Salesforce is the most powerful customizable business application on the planet. Because it offers rich, declarative and easy to use ways to change the Org configuration, it serves as a hub for business innovation. However, that power also introduces complexity. The more the Salesforce Org is configured, the more automations and innovations are built and put in place, and the more challenging it becomes to manage that complexity. The challenge of managing Salesforce at scale comes from the lack of visibility of what is used where, how, and what the impact will be of making a change. Not to mention, the continuously accumulating technical debt. A lot of the time, it is akin to playing Jenga while blindfolded.

These dependencies are not merely technical at the level of metadata relationships. There are also plenty of organizational dependencies, i.e. business processes, internal procedures, and operational business processes that are also dependent on the current Salesforce configuration. And in many ways, these are even more difficult to account for than the technical ones.

In this blog, I will explore how Elements.cloud helps you capture, identify, and explore all of them.

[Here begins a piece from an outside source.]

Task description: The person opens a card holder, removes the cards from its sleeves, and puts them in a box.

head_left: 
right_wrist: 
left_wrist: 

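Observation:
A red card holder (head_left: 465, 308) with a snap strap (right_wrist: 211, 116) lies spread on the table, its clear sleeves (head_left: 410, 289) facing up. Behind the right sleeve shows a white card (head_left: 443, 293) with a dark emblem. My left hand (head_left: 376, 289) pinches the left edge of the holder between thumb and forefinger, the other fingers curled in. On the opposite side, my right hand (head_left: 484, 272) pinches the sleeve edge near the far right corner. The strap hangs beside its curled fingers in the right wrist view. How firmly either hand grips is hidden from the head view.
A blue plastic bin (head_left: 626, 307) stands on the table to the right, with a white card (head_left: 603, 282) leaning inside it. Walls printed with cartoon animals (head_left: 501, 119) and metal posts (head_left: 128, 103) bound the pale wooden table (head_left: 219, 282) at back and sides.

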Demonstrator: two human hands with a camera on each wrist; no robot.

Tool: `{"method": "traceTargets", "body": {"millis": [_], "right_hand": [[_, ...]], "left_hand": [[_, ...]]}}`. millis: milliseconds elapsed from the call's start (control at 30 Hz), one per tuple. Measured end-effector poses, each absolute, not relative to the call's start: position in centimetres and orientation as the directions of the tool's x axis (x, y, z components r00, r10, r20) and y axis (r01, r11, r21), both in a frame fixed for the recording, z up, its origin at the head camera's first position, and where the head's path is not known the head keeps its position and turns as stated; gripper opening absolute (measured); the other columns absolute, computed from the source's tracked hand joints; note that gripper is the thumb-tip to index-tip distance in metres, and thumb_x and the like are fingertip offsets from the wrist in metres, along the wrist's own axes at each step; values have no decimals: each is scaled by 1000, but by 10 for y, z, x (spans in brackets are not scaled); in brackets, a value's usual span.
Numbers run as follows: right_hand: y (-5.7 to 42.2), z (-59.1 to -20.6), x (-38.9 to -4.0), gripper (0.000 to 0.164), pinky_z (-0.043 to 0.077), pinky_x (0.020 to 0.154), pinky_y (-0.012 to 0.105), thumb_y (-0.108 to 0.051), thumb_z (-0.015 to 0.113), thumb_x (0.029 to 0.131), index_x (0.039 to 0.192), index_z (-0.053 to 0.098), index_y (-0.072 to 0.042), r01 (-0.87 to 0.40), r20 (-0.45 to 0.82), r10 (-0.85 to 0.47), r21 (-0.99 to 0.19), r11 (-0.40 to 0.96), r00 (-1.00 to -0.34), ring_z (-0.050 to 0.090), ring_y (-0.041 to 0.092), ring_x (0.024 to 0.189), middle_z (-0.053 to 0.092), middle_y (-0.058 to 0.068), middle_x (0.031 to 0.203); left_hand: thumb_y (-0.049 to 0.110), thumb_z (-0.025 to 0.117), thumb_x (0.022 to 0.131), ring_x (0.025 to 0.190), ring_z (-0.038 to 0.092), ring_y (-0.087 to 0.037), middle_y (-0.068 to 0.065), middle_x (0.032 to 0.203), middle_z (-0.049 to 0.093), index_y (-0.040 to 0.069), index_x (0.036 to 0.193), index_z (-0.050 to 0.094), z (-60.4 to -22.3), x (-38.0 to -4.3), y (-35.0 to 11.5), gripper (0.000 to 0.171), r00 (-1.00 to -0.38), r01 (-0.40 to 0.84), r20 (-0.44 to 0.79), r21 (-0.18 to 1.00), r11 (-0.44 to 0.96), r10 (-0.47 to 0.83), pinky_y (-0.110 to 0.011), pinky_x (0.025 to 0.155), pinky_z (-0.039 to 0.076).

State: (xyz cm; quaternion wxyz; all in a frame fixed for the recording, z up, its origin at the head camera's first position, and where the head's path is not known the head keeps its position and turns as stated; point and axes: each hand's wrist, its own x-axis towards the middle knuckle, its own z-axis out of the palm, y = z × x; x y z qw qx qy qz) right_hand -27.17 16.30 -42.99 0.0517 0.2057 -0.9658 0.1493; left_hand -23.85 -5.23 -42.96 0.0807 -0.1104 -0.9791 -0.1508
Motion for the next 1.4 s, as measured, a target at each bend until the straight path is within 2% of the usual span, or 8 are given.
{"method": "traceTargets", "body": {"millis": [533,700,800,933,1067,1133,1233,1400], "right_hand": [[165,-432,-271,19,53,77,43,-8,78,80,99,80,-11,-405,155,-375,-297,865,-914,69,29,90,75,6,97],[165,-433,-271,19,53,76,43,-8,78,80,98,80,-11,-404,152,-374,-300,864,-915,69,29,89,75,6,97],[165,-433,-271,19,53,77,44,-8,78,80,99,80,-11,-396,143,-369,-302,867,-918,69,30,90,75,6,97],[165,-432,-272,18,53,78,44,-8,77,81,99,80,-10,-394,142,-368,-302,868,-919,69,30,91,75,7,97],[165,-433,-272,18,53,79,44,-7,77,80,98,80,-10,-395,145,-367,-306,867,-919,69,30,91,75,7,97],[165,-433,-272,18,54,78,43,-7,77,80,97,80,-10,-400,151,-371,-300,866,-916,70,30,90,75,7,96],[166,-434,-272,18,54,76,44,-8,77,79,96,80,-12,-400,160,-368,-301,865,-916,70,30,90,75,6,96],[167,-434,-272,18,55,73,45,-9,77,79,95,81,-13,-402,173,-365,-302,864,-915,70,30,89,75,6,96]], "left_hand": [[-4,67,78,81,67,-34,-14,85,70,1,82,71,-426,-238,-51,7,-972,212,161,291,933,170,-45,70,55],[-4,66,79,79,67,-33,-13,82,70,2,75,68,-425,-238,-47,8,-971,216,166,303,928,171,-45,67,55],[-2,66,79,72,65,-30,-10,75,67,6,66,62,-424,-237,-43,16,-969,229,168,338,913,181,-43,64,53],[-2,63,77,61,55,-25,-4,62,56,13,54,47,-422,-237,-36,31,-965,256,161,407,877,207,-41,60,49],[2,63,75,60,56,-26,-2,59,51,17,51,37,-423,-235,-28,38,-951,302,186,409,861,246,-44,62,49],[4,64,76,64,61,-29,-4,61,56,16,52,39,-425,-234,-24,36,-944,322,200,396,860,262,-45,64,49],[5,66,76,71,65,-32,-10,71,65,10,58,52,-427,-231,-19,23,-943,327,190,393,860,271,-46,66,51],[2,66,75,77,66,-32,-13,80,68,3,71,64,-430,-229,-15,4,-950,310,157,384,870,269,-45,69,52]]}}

And how, through most innovative capabilities in the Change Intelligence market, Elements allows you to explore them at scale.

Exploring Various Types of Dependencies

First, let’s understand the different types of dependencies within an Org:

Dependencies between Salesforce Metadata:

This is what most people think about when they hear ‘Salesforce dependencies’. It is a relationship between two actual metadata components, where one ‘references’ or ‘uses’ the other.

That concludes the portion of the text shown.